There won't be much drama here in Iowa tonight. Some, but not much.

I voted early last Saturday, since I was downtown and don't relish that two mile walk past another polling place to get to mine. In any event, Republican Sen. Chuck Grassley is going to absolutely obliterate challenger Roxanne Conlin- a smart, if rather radical lady who deserves better of electoral politics than her career has dealt her (she lost to Terry Branstad in his first race for governor back in the 'Eighties because she had run on a platform of tax reform and didn't have to pay any taxes herself the year before a contradiction I still fail to comprehend myself, but one which my fellow Iowans felt somehow made her a hypocrite).

Branstad himself, having tired of civilian life, will crush incumbent Democratic Gov. Chet Culver (who hasn't actually been all that bad a guv, though Branstad was a better one).

The GOP will end up with control of at least one house of the legislature, and at least two of the three Iowa Supreme Court justices who are up for retention this year- and probably all three- will be sent into early retirement as a reward for that decision legalizing same-sex "marriage" here in Iowa, putting liberal noses out of joint all over America and sending up howls from those who believe that the judiciary functioning as an auxiliary legislature and standing constitutional convention is a better idea than the separation of powers.
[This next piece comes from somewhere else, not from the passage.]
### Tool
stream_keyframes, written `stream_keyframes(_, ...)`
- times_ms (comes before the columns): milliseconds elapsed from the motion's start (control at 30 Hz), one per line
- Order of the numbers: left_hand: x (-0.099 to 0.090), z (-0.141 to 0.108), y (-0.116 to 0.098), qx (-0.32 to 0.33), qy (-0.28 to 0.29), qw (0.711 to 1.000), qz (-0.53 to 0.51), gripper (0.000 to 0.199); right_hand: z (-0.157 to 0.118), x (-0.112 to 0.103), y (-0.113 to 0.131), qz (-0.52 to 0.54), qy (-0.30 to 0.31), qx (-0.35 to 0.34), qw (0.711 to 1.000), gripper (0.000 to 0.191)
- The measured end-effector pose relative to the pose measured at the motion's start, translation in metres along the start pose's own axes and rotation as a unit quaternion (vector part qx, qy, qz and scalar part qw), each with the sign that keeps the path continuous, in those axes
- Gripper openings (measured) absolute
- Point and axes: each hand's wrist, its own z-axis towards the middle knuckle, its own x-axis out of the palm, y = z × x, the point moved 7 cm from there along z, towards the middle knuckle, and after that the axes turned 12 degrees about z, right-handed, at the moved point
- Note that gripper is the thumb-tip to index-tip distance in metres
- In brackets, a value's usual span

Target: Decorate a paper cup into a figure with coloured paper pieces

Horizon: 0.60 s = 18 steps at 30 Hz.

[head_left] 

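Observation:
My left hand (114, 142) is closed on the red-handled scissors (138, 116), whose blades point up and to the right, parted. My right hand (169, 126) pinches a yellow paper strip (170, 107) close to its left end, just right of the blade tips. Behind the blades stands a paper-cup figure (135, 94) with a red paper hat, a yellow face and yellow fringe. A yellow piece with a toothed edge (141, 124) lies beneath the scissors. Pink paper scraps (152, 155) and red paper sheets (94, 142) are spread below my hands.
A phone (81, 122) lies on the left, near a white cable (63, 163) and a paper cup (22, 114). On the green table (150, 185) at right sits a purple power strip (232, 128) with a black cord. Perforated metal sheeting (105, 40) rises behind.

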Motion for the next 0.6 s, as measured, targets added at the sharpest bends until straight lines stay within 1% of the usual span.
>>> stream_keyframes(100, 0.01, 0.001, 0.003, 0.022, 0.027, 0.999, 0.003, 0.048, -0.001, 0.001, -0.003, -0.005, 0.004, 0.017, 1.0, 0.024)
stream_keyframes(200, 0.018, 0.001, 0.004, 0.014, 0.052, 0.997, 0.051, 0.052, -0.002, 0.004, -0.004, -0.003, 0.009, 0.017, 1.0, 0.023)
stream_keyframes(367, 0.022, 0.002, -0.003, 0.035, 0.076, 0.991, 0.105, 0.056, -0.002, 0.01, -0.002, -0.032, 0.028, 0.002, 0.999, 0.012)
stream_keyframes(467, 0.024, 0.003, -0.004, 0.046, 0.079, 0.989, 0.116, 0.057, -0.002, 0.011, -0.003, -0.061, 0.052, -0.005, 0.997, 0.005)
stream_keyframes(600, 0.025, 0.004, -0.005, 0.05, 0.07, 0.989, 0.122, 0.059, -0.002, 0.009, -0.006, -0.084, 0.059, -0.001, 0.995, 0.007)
Though nobody has pushed it, I have a hunch that the voters will surprise everyone and vote "yes" on the proposal that comes up every ten years to call a constitutional convention. That might be the fastest route to reversing that gay "marriage" decision, though even the decision's opponents profess fear of the "loose cannon" potential of a constitutional convention.
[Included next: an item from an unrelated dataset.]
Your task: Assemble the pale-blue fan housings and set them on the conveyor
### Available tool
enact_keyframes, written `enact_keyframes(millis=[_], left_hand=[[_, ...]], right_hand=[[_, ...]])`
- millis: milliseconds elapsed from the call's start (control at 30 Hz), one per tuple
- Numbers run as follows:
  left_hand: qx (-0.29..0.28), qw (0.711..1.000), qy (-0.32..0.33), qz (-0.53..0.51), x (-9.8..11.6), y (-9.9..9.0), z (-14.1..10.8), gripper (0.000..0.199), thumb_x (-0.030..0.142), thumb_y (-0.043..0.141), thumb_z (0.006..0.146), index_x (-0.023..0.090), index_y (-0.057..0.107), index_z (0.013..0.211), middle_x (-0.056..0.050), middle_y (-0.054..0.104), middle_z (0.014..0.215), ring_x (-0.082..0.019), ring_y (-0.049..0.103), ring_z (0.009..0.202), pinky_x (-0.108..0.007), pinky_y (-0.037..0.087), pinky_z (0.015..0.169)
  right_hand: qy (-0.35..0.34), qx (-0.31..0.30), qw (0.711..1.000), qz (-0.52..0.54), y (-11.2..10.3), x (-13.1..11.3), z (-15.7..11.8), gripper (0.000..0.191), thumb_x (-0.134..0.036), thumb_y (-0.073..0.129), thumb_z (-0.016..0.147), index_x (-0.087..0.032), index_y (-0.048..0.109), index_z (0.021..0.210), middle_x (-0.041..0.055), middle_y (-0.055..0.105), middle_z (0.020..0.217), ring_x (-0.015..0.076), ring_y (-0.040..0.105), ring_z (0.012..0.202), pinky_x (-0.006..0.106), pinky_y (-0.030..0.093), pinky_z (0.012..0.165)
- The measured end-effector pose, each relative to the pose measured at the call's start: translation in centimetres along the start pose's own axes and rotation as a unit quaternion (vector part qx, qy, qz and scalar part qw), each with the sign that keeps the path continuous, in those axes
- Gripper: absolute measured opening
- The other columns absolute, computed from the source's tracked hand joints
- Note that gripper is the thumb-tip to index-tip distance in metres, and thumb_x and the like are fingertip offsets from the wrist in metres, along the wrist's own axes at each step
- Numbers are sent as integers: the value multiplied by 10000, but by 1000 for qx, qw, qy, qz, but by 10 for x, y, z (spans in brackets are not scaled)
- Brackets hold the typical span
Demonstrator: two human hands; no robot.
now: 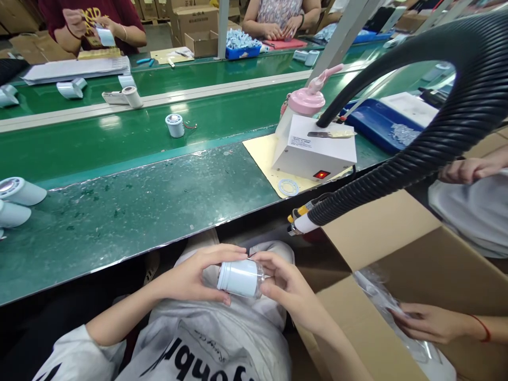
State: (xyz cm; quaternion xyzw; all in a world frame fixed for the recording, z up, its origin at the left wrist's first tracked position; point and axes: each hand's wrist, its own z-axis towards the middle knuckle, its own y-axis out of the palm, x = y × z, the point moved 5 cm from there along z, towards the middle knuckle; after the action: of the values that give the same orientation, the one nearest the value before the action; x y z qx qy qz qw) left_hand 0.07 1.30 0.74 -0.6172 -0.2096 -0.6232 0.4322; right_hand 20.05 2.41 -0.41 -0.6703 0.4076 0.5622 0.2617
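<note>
Over my lap, both hands hold a light blue cylindrical housing [239, 277] lying on its side. My left hand [194, 275] is wrapped round its ridged end, thumb below and fingers above. My right hand [282, 280] closes on the clear, transparent part at the other end, its fingertips partly hiding it. Just beyond my right hand hangs the nozzle [304, 224] of a black corrugated hose, with a yellow piece on it.
A white machine box [317, 148] with a lit red switch stands on a yellow sheet [257, 151], beside a pale ring [288, 187]. Cylindrical housings [24, 191] sit at left, another [174, 126] on the green belt. A co-worker's hand [432, 321] reaches into a cardboard box [400, 233].
</note>
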Motion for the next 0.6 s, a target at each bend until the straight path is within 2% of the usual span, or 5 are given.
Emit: enact_keyframes(millis=[300,467,600], left_hand=[[-14,1000,-6,4,-1,1,-2,740,397,832,813,343,526,1484,-125,542,1546,-337,530,1411,-510,417,1178],[-14,1000,12,2,-1,3,-2,768,370,842,808,375,501,1496,-111,532,1556,-331,533,1410,-505,421,1174],[-15,1000,26,-7,0,3,-2,778,346,846,808,387,492,1499,-108,534,1554,-329,538,1407,-492,431,1165]], right_hand=[[68,-17,990,123,11,14,5,517,-658,767,805,-196,589,951,-31,583,745,133,630,629,245,595,566],[125,-34,977,167,17,26,5,609,-764,712,769,-197,522,882,-22,656,627,141,662,475,196,525,419],[172,-43,961,211,25,29,5,659,-815,705,712,-205,499,856,-22,661,544,140,641,414,173,487,373]])
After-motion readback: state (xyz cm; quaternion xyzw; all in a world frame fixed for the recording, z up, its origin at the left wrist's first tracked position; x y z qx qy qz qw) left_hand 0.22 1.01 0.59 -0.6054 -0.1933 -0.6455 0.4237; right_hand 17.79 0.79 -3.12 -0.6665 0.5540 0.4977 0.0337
In my home state of Illinois, I'm pulling for Brady for governor and Kirk for the U.S. Senate. Both are involved in races that could go either way, though I feel good about both.

Nationally, the Republicans will pick up about twice the usual 28 seats the party out of power usually gains in off-year elections for the House, but will fall just short in their bid to re-take the Senate. The fifty-two members of the Democratic caucus will, I suspect, have to pick a new majority leader, since I suspect that Harry Reid will be looking for work in the morning.

Looking ahead two years, I'm leaning toward Mitt Romney as Obama's opponent, not only because the Republicans almost always nominate the "next in line" but because he probably has the best chance of preventing the nomination of Barack Obama's best hope, Sarah Palin.

Oh. And while their concerns won't go away, the Tea Party should enjoy their hour in the sun. By 2012 they will be yesterday's news.